Recent work has enabled us to quantitate the four variables (2,3-DPG concentration, pHi, non-S hemoglobin composition, and O2 saturation) that modulate the equilibrium solubility (csat) of Hb S inside sickle erythrocytes (SS RBCs). Using measured values of mean corpuscular hemoglobin concentration (MCHC), 2,3-DPG concentration, and %Hb (F+A2), along with estimates of pHi and the Deltacsat due to partial oxygenation of SS RBCs in the microcirculation, we calculated the mean polymer fraction (fp) in erythrocytes from 46 SS homozygotes. Values of fp derived from the conservation of mass equation ranged from 0.30 to 0.59. MCHC and %Hb F were major determinants of the magnitude of fp; 2,3-DPG concentration and pHi also contributed, but to a lesser extent.

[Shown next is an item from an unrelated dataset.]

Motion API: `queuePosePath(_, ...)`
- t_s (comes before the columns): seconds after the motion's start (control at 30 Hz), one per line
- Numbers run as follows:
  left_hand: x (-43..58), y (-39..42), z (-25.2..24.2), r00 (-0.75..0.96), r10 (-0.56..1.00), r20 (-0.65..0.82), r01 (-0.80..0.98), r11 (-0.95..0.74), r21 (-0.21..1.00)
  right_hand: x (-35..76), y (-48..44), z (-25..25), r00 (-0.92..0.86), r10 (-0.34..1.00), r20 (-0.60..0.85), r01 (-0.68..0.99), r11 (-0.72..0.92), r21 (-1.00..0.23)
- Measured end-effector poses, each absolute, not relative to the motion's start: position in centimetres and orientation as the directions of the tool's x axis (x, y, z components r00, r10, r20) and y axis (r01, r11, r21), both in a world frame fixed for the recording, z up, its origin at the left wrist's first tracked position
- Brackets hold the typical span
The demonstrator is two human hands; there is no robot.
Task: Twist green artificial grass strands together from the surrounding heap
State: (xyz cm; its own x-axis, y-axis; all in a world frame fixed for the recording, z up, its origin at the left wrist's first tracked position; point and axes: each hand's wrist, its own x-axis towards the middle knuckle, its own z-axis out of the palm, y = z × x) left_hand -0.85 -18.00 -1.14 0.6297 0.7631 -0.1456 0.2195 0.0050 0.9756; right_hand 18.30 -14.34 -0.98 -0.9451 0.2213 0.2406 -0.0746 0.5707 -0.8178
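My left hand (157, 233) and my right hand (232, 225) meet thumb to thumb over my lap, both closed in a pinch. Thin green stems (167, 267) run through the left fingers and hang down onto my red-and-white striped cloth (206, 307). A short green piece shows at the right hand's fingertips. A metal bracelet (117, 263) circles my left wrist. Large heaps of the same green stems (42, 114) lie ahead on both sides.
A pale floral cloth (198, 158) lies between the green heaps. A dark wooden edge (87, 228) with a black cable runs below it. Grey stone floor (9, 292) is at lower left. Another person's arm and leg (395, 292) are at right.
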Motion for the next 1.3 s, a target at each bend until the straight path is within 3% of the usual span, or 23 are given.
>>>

A clinical severity score (CSS) was assigned to each patient based on mean hospitalization rate. There was a weak, but statistically significant, negative correlation between fp and steady state hematocrit (P = .017), but none between fp and whole blood hemoglobin concentration (P = .218). Although there was no correlation between fp and mean number of hospitalization days per year, patients with the greatest number of admissions and hospitalization days were found only among those who had an fp > 0.45. All five patients who died during the follow-up period (median, 7 years; range, 3 to 10 years) had fp values >/=0.48. However, patients with few admissions, low hospitalization days, and long survivals occurred at all fp levels. These results suggest that the clinical course of homozygous SS disease cannot be predicted by mean fp calculations, which assume a homogeneous distribution of the five variables that modulate intraerythrocytic polymerization. A heterogeneous distribution is more likely; so the amount of polymerized Hb S could vary considerably among cell populations. Factors such as membrane abnormalities and endothelial cell interactions may also contribute to clinical severity.